Logan sighs, then takes a moment to reposition himself on the couch. He seems agitated, nothing like the fun loving guy I’ve always thought him to be.

“It’s not a bad thing, Lizzie.” He rests his elbows on his knees and drops his head in his hands. “But I do need some time to adjust to it.”

I press a hand to my chest, wondering if I am about to have attack. “What are you saying, Logan?”

My voice comes out as a desperate plea. I can’t process anything that’s happening right now. I am also getting increasingly angry with him.

“All I’m saying is that everything is happening so fast,” he tells me in a defensive tone. “And we need to take things slowly. Make sure that we’re both on the same page this time around…”

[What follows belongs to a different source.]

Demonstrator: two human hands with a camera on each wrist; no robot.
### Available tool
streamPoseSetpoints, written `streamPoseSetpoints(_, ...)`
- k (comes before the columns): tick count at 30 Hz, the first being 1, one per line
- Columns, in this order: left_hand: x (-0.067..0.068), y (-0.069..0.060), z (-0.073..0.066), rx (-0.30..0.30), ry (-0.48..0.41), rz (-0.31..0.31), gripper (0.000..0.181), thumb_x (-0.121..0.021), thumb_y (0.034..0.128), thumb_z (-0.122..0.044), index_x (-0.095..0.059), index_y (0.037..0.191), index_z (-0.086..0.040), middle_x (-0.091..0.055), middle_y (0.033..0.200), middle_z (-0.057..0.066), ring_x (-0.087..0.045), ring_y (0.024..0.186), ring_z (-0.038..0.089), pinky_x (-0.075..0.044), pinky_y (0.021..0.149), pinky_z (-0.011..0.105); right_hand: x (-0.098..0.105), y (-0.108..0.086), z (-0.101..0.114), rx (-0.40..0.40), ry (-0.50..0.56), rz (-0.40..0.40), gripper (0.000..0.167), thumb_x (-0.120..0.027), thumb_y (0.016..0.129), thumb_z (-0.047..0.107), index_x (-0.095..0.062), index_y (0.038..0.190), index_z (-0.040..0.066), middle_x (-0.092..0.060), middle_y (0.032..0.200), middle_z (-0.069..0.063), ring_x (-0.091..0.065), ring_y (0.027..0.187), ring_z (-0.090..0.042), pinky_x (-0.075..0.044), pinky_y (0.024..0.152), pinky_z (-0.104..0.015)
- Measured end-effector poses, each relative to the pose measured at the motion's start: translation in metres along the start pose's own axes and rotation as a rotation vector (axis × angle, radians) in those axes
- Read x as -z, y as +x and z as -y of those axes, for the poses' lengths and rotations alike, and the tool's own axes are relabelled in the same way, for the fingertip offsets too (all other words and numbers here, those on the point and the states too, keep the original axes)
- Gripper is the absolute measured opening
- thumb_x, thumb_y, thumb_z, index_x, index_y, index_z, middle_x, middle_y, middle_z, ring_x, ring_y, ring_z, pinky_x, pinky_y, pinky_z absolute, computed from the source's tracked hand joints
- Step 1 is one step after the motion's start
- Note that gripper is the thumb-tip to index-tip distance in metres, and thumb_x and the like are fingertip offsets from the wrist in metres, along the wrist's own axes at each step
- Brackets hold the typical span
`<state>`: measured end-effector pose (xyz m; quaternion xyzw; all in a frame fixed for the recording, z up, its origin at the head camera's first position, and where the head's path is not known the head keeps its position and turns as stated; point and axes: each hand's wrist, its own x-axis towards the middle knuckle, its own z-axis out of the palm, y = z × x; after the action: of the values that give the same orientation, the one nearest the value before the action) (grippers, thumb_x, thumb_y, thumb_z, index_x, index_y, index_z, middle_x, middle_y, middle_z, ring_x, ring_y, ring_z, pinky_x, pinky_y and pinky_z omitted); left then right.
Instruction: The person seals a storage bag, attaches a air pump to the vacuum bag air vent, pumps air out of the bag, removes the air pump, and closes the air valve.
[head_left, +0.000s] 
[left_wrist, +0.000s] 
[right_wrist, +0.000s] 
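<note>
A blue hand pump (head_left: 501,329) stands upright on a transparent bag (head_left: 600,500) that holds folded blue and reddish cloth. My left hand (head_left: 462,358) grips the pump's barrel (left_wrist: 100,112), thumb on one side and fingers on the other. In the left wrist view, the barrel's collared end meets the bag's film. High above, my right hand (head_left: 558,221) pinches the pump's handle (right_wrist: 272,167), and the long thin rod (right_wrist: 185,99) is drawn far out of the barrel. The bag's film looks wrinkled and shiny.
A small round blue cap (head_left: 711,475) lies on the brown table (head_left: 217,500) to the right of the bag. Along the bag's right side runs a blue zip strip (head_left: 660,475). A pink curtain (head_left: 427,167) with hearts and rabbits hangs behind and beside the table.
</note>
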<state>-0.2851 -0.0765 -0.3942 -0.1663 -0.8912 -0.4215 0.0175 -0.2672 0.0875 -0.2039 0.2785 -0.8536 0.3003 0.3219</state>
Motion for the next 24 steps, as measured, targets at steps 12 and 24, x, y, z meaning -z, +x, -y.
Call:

I put a hand up to stop him from continuing. “Were we not on the same page before?” I ask in disbelief.

He stares at me with startled eyes, unsure of how to respond to my question.

“I don’t even know what the fuck I’m trying to say,” he finally admits. He lets out a nervous kind of snort. “I just worry, you know?”

His words knock the breath out of me, while at the same time, I completely understand what he’s saying.

“It’s because of what happened with my father, right?”

Logan takes a deep breath in before letting it all out, like he’s trying to buy himself some more time before he can answer. I lean back against the arm of the couch and wait. Seeing that I am not the most patient person, this is not easy for me, but I force myself to wait and see what he wants to tell me.